Author Topic: VPS 0424-2 and Win32:Trojan-gen. {UPX!} - False Alarm?  (Read 6385 times)

0 Members and 1 Guest are viewing this topic.

Offline DavidR

  • Avast Überevangelist
  • Certainly Bot
  • *****
  • Posts: 89331
  • No support PMs thanks
VPS 0424-2 and Win32:Trojan-gen. {UPX!} - False Alarm?
« on: June 10, 2004, 11:38:07 PM »
Hi guys,

I have noticed a number of posts relating to Win32:Trojan-gen. {UPX!} warnings.

I have been having a number of them relating to one file, every time I enter a folder it kicks off - I am certain that it is a false alarm since the file it mentions has been on my system for as long as I have had avast! 6 weeks.

The file is a self install exe file and that's is what it is alarming on and none of the programs files it installed only the self extracting exe.

Quote
Sign of "Win32:Trojan-gen. {UPX!}" has been found in "D:\Downloads\Utilities\Install PC-Encrypt.exe" file.

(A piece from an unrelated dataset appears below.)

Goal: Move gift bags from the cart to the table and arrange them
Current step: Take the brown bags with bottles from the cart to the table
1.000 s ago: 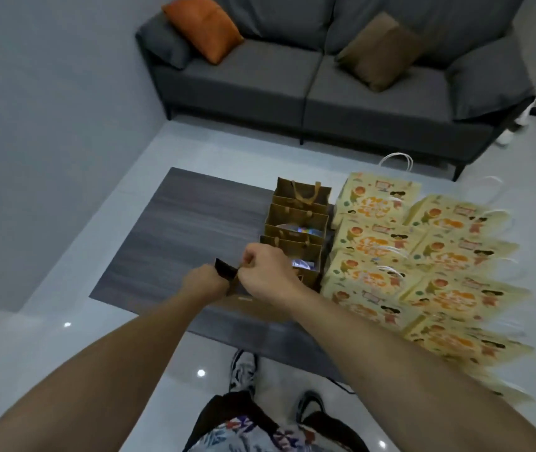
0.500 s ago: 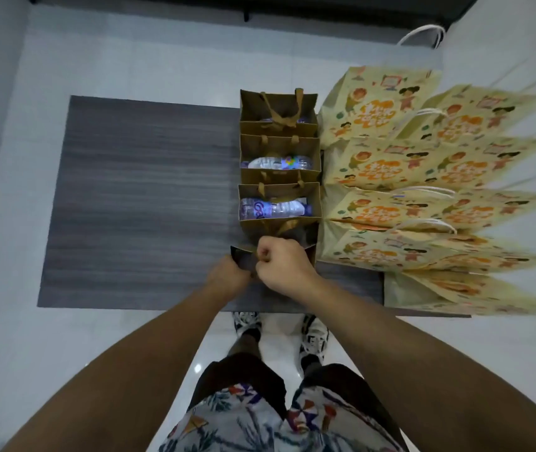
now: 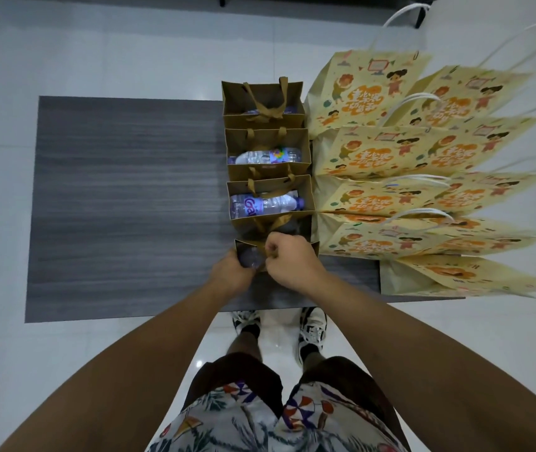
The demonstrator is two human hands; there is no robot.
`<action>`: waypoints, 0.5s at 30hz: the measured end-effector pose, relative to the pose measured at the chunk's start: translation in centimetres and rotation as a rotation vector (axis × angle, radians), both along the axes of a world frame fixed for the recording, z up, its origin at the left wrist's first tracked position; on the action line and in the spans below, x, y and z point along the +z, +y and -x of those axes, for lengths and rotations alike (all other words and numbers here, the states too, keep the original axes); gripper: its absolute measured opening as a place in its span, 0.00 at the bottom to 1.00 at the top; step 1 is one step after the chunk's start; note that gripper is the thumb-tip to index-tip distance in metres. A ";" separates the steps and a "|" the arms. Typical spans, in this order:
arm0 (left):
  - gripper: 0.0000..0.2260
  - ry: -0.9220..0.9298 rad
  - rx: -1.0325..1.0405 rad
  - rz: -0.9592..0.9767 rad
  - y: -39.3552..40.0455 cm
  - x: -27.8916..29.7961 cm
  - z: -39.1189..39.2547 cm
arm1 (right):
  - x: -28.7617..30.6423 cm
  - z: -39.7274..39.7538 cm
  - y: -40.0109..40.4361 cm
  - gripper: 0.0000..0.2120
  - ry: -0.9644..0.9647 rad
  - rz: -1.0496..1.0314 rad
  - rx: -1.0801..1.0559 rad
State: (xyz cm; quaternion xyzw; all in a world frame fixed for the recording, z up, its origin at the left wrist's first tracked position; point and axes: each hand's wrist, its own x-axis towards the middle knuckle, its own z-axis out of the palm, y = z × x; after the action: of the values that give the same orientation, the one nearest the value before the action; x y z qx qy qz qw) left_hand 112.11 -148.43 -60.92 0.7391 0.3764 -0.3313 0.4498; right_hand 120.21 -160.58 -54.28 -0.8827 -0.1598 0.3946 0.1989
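Several small brown gift bags stand in a row down the middle of the dark grey table (image 3: 123, 203), each holding a water bottle. The nearest brown bag (image 3: 313, 248) sits by the table's front edge. My left hand (image 3: 230, 275) grips its left rim and my right hand (image 3: 289, 259) pinches its brown handle above the opening, hiding most of the bag. A bottle end shows inside. The second brown bag (image 3: 270, 203) and third brown bag (image 3: 268, 151) stand just behind.
Several yellow printed gift bags (image 3: 390, 151) with white handles lie overlapping on the right part of the table, some overhanging its right and front edges. The farthest brown bag (image 3: 261, 99) stands at the back. White floor tiles surround the table; my feet are under its front edge.
The view tilted down from the sofa to straight over the table. Both hands stay on the nearest brown bag, which now stands close behind the row.
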 end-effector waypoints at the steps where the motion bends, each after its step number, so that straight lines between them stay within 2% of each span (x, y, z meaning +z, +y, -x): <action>1: 0.23 -0.002 0.003 0.001 0.0 0.0 0.0 | 0.0 -0.1 0.0 0.05 -0.003 0.002 0.000; 7: 0.18 -0.005 0.001 -0.009 0.1 0.1 0.4 | -0.1 0.0 0.1 0.05 -0.052 0.021 0.028; 10: 0.15 -0.003 0.002 -0.033 0.5 0.6 0.1 | 0.0 0.2 0.0 0.08 -0.067 0.026 0.029; 15: 0.12 -0.139 -0.122 -0.184 1.1 2.8 -2.6 | 0.5 0.5 -1.5 0.22 -0.143 0.042 -0.027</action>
State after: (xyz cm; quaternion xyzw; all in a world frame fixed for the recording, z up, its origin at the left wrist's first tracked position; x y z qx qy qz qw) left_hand 114.71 -147.32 -58.14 0.8201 0.3273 -0.2701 0.3840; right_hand 119.74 -162.09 -53.73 -0.9147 -0.1533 0.3310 0.1737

I'm holding off sending it off to virus @ avast.com and see what happens on the next VPS update. This has only been happening since 0424-2 on 9/6/2004.
Windows 10 Home 64bit/ Acer Aspire F15/ Intel Core i5 7200U 2.5GHz, 8GB DDR4 memory, 256GB SSD, 1TB HDD/ avast! free 24.5.6116 (build 24.5.9153.762) UI 1.0.808/ Firefox, uBlock Origin, uMatrix/ MailWasher Pro/ Avast! Mobile Security

silburnl

  • Guest
Re:VPS 0424-2 and Win32:Trojan-gen. {UPX!} - False Alarm?
« Reply #1 on: June 30, 2004, 06:29:19 PM »
I'm getting the same behaviour on a self-extracting zipfile with 427-0. But checking the file against Dr Web gives a clean bill of health and none of the extracted files register as infected, just the archive.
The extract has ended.